C’est une décision rare, grave, et qui en dit long sur le climat interne. Pour la première fois depuis plus de dix ans, aucun personnel éducatif du collège Boris-Vian ne siégera cette année au Conseil d’administration. Une annonce faite ce lundi 17 novembre par les anciens élus de la liste d’union CGT Éduc’Action – SNES-FSU, qui dénoncent « un mépris institutionnel » et « un simulacre de concertation ».
Cette prise de position intervient dans la continuité des tensions qui agitent l’établissement depuis le printemps dernier, autour de la fermeture d’une classe de sixième.
Une rupture de confiance avec l’institution
Tout commence en janvier, lorsque le rectorat transmet la dotation horaire globale, servant de base à l’organisation pédagogique du collège. Sur ces éléments, le Conseil d’administration et le Conseil pédagogique élaborent collectivement une répartition « équilibrée et cohérente », validée en séance.
Mais le 23 juin, à deux semaines des congés, la nouvelle tombe : la suppression d’une quatrième classe de sixième. Une décision unilatérale, sans préavis, qui annule des mois de travail et choque enseignants comme parents.
Dès lors, tracts, affiches et rassemblements s’enchaînent, jusqu’à l’obtention d’un entretien avec David Müller, directeur académique des services départementaux de l’Éducation nationale.
Des chiffres « utilisés à géométrie variable »
Pour justifier la fermeture de la classe, l’administration avance un chiffre : 88 élèves prévus en sixième, trop peu pour quatre divisions. Avec un plafond fixé à 30 élèves par classe, trois sections « suffiraient ».
Mais les représentants des personnels rappellent que ce raisonnement purement comptable ignore la très forte mixité sociale et les écarts d’IPS au sein du collège. Des classes à 30, affirment-ils, « rendent la prise en charge des élèves en grande difficulté quasi impossible ».

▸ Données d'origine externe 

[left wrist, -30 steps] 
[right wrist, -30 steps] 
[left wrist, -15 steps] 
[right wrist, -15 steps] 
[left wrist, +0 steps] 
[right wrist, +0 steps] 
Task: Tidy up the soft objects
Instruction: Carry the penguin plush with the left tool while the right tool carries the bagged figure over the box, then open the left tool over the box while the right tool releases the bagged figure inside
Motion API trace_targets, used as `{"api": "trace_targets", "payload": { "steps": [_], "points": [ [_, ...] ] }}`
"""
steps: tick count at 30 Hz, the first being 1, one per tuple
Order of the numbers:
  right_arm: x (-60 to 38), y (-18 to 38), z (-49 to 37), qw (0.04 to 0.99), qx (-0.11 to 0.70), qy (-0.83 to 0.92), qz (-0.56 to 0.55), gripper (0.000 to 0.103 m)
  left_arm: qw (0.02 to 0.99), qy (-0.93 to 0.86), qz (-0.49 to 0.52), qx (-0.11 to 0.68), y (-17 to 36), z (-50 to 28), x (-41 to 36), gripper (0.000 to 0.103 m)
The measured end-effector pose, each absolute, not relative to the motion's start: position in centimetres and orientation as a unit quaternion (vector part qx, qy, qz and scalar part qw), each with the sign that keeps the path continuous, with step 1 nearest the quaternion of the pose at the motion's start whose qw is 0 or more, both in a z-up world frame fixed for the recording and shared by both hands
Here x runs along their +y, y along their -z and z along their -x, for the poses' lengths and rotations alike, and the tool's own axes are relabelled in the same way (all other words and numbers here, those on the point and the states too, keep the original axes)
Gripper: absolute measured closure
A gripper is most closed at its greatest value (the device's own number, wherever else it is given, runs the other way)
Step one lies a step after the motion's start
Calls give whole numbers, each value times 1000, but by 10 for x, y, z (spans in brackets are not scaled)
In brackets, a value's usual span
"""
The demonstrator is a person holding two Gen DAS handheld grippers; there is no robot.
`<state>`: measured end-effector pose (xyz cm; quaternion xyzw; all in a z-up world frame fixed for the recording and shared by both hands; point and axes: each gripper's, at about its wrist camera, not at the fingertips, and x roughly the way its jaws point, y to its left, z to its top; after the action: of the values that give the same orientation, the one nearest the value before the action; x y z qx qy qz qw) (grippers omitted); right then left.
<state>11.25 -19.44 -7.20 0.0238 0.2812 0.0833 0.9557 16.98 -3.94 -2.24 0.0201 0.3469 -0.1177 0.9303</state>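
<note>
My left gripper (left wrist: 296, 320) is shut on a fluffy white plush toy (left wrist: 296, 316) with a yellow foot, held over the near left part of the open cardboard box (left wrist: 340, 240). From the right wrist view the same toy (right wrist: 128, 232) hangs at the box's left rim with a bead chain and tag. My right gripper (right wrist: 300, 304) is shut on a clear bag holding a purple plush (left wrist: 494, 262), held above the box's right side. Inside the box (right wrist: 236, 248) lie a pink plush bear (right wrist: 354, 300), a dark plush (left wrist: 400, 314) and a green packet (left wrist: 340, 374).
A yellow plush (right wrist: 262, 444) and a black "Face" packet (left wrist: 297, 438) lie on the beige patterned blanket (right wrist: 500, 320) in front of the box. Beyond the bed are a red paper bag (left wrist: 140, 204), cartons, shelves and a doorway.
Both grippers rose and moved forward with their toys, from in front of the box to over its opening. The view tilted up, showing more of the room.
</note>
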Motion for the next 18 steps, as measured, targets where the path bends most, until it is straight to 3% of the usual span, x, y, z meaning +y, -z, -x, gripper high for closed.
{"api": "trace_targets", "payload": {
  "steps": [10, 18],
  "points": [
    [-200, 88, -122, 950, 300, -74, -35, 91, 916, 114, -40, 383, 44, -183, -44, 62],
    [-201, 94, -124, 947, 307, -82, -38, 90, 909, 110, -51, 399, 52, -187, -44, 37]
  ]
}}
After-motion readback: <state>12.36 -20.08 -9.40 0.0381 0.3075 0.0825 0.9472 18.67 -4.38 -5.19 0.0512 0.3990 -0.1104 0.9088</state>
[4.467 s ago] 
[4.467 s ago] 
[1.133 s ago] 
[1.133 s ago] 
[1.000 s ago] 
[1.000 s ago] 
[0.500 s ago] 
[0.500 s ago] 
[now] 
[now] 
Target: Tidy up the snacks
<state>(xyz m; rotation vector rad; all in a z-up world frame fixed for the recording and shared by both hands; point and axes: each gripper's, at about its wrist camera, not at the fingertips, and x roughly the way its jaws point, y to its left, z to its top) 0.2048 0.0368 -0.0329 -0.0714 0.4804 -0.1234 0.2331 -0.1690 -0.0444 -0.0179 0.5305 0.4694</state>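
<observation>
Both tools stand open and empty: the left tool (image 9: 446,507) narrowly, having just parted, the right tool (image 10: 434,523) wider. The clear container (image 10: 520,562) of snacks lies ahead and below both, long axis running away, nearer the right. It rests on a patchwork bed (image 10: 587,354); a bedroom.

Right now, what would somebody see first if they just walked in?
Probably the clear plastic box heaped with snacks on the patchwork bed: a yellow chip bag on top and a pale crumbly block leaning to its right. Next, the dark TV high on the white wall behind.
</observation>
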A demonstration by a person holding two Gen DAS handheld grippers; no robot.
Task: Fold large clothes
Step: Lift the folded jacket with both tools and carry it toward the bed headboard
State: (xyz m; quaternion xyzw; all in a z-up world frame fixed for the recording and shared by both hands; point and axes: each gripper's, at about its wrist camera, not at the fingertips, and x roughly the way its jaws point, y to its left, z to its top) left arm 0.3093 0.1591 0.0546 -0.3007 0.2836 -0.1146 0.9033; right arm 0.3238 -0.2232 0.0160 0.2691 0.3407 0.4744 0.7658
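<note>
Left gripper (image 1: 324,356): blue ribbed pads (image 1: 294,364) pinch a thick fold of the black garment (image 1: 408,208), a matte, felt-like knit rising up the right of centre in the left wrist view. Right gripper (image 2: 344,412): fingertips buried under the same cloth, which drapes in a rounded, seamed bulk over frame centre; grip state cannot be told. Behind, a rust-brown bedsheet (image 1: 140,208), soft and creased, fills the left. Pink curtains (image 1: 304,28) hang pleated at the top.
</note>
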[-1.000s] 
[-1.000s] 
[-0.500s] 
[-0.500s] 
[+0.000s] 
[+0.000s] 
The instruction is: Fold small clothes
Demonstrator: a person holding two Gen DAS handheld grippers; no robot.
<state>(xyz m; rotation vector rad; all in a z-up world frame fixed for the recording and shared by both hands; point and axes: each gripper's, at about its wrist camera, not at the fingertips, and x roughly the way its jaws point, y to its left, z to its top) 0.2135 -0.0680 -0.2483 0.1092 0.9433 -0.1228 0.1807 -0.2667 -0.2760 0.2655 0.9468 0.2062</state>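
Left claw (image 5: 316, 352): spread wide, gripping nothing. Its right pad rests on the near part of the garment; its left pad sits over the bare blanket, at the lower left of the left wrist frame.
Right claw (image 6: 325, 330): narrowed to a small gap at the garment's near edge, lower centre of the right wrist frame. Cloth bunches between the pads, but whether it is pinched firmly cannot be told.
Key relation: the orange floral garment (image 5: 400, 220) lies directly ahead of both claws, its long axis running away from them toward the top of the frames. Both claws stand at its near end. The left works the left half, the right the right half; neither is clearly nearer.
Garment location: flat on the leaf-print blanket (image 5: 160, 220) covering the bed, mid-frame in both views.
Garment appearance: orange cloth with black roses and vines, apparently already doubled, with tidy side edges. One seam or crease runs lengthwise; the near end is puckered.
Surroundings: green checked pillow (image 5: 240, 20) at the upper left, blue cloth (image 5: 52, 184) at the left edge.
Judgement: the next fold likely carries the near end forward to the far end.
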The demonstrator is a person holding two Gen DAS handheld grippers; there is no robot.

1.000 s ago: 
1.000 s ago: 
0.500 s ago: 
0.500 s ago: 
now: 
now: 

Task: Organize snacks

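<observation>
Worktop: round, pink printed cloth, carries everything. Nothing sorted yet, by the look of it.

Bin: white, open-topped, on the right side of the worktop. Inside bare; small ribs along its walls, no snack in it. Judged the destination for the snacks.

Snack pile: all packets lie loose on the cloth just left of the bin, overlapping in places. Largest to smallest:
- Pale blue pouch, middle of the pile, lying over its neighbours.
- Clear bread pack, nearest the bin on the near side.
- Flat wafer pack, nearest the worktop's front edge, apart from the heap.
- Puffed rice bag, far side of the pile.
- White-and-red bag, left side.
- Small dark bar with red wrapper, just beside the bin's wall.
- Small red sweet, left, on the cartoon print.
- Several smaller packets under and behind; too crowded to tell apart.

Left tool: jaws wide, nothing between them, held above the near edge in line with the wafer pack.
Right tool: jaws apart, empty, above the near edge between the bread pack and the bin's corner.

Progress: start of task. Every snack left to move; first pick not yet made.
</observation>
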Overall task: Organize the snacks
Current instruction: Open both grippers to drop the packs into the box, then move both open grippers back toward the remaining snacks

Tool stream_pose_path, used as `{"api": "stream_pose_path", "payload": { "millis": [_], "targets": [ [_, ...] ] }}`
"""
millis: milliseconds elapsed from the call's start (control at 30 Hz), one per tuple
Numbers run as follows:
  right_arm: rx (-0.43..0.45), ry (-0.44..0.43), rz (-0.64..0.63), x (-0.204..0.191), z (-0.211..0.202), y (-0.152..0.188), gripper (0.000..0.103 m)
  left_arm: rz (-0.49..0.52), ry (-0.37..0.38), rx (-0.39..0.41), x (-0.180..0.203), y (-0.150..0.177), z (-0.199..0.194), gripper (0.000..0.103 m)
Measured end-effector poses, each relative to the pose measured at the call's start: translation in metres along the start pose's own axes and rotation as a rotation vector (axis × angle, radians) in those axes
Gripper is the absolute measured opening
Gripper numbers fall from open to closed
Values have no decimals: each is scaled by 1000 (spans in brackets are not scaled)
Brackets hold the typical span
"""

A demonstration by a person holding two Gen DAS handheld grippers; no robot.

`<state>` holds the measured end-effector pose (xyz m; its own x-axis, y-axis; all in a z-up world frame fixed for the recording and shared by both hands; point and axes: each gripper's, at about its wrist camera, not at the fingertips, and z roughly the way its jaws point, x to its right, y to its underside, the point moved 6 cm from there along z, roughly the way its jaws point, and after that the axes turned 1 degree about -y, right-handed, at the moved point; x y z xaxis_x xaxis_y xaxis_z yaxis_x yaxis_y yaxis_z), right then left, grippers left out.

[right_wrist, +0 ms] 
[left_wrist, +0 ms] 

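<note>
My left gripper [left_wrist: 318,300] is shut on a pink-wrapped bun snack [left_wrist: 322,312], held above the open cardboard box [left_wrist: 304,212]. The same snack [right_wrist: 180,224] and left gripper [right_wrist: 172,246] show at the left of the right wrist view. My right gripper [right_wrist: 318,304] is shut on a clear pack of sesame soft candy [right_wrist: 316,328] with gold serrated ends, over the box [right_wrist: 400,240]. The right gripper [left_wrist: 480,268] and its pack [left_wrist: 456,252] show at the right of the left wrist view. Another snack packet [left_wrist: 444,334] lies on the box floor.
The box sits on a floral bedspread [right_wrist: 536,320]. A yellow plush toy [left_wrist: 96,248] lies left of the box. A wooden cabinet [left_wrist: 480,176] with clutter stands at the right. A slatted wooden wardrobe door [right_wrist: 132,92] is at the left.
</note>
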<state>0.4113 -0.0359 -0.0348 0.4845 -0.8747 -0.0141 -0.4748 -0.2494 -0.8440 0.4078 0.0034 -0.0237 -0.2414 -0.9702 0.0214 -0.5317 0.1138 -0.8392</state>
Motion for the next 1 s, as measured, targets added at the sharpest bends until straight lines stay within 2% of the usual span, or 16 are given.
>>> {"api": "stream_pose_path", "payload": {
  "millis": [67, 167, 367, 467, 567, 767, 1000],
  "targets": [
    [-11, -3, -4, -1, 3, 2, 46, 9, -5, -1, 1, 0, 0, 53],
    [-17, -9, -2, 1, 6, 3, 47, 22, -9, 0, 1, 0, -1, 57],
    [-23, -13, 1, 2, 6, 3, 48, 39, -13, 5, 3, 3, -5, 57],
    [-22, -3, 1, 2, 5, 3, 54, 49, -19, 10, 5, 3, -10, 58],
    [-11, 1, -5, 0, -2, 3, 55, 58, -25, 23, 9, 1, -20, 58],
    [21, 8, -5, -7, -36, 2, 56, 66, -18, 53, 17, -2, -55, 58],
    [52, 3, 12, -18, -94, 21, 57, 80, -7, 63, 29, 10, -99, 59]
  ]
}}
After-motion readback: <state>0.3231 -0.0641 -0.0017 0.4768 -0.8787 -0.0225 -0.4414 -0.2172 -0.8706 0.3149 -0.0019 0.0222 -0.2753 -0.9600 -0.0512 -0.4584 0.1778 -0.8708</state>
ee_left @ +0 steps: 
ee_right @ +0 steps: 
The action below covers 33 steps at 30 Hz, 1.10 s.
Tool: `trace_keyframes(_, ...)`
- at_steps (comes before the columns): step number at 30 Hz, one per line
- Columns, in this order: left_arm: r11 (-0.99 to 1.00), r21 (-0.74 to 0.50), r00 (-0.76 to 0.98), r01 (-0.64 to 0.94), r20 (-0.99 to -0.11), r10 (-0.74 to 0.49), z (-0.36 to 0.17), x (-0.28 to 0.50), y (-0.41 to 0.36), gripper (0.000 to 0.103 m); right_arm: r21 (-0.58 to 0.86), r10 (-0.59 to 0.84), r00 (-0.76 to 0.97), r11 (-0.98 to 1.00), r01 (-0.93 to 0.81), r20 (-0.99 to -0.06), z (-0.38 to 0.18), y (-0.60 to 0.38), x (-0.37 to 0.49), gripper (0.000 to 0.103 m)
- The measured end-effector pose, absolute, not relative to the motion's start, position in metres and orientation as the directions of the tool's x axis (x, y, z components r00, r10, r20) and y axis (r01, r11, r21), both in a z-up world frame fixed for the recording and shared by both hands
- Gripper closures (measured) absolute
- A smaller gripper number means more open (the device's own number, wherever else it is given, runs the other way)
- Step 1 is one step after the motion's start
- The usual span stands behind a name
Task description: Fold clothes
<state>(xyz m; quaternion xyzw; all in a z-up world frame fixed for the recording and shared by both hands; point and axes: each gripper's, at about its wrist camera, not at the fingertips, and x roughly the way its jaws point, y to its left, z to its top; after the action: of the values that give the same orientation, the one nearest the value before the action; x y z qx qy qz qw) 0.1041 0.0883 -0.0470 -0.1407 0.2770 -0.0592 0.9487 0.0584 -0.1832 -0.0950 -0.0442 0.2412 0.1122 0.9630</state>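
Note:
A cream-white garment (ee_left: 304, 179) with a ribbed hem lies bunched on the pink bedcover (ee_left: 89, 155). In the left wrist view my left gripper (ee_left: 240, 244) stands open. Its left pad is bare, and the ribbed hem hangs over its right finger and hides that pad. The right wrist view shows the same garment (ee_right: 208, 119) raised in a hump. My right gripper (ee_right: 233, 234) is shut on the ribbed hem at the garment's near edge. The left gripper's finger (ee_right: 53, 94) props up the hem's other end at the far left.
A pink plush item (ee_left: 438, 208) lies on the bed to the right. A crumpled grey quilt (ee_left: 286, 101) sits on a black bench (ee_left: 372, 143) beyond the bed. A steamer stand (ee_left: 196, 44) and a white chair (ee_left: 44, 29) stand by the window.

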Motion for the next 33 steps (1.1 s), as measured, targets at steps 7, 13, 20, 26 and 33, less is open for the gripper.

Plus grave encore selon eux : le rectorat ne s’applique pas sa propre logique. M. Müller aurait indiqué un prévisionnel de 93 élèves en cinquième pour la rentrée. Un effectif qui, selon le même calcul, aurait nécessité quatre classes de cinquième. Pourtant, en novembre 2025, les trois classes actuelles comptent chacune 30 élèves, et au moins trois enfants nouvellement arrivés sur le secteur ont dû être refusés faute de place.
« Les chiffres servent d’argument quand cela arrange, mais ne sont plus suivis lorsqu’il s’agit de garantir des conditions d’apprentissage décentes », dénoncent les anciens élus, parlant de « mensonge institutionnel ».
Des alertes ignorées, jusqu’aux élus locaux
La contestation a dépassé les murs du collège. Le conseil municipal de Talant avait voté à l’unanimité une motion demandant le maintien de la classe supprimée. Un signal politique fort… qui est resté sans réponse. À l’interne, la défiance s’est aggravée au fil des mois :
- absence de bilan de la vie scolaire présenté au CA « depuis des années » ;
- répartition des heures PACTE jugée opaque et déconnectée du projet d’établissement ;
- distribution des heures supplémentaires (HSE) sans « cohérence pédagogique » ;
- décisions prises « ailleurs », avant même les débats.
Les anciens représentants affirment avoir tenté, durant plus de cinq ans, de « préserver un fonctionnement collectif ».
Mais ils estiment désormais ne plus pouvoir cautionner « la façade d’une concertation morte ».
Un geste symbolique, reflet d’une crise nationale
Dans leur communiqué, les personnels soulignent que la situation de Talant n’est pas isolée : manque d’enseignants, multiplication des réformes imposées, PACTE transformant « des missions collectives en contrats individuels », et sentiment d’être déconsidérés.
« Ce qui s’éteint ici, c’est la confiance dans l’institution », alertent-ils, accusant l’Éducation nationale d’adopter une logique « purement financière », loin de son rôle d’ascenseur social.
Un engagement maintenu auprès des élèves
S’ils refusent désormais de siéger au CA, les personnels concernés assurent qu’ils resteront pleinement investis auprès des collégiens. « Ce temps sera réinvesti directement auprès des élèves, là où notre présence a un sens concret », concluent-ils, tout en appelant parents, citoyens et élus à mesurer la gravité de la crise.